Would you please restate all of the data exactly?

##########

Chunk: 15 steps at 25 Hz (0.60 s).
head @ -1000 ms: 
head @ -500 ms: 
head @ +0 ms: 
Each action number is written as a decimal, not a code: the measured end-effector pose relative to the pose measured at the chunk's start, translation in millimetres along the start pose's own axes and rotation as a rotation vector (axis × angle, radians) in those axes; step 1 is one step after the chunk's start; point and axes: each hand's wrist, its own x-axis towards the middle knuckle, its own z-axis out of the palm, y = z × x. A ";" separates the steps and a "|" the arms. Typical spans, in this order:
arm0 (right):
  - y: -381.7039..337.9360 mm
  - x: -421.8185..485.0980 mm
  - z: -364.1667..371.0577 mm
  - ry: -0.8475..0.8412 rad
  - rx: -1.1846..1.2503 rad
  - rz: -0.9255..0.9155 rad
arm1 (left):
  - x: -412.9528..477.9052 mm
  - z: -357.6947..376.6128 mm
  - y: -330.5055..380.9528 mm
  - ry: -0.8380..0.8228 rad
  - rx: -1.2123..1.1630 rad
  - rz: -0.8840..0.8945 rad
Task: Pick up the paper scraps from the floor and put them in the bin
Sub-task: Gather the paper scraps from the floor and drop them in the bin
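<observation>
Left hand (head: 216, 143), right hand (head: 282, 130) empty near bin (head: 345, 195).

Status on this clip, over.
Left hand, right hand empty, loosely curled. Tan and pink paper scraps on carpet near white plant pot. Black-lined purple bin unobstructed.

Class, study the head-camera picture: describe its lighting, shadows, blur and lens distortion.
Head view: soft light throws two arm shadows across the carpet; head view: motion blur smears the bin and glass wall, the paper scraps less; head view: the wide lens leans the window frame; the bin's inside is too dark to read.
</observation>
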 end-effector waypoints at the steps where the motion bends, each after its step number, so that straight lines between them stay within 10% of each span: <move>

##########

- [RESPONSE AREA]
Chunk: 15 steps at 25 Hz (0.60 s).
head @ -1000 ms: 
head @ -500 ms: 
head @ +0 ms: 
Each action number is written as a decimal, not a code: the measured end-effector pose relative to the pose measured at the chunk's start, translation in millimetres along the start pose's own axes and rotation as a rotation vector (axis × angle, radians) in those axes; step 1 is one step after the chunk's start; point and axes: each hand's wrist, its own x-axis towards the middle knuckle, its own z-axis out of the palm, y = z × x. A ";" separates the steps and a "|" the arms. Typical spans, in this order:
arm0 (right):
  - y: -381.7039..337.9360 mm
  - x: -421.8185..485.0980 mm
  - z: -364.1667..371.0577 mm
  - ry: -0.8475..0.8412 rad
  - rx: -1.1846..1.2503 rad
  - rz: -0.9255..0.9155 rad
arm1 (left):
  - x: -412.9528..477.9052 mm
  - z: -357.6947..376.6128 mm
  - y: -330.5055..380.9528 mm
  - ry: -0.8380..0.8228 rad
  - rx: -1.2123..1.1630 rad
  - rz: -0.8840..0.8945 rad
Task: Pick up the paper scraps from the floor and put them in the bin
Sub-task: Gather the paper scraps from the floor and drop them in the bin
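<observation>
Left hand (head: 216, 143), right hand (head: 282, 130) empty near bin (head: 345, 195).

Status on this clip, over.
Left hand, right hand empty, loosely curled. Tan and pink paper scraps on carpet near white plant pot. Black-lined purple bin unobstructed.

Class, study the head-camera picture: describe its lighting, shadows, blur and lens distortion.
Head view: soft light throws two arm shadows across the carpet; head view: motion blur smears the bin and glass wall, the paper scraps less; head view: the wide lens leans the window frame; the bin's inside is too dark to read.
</observation>
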 end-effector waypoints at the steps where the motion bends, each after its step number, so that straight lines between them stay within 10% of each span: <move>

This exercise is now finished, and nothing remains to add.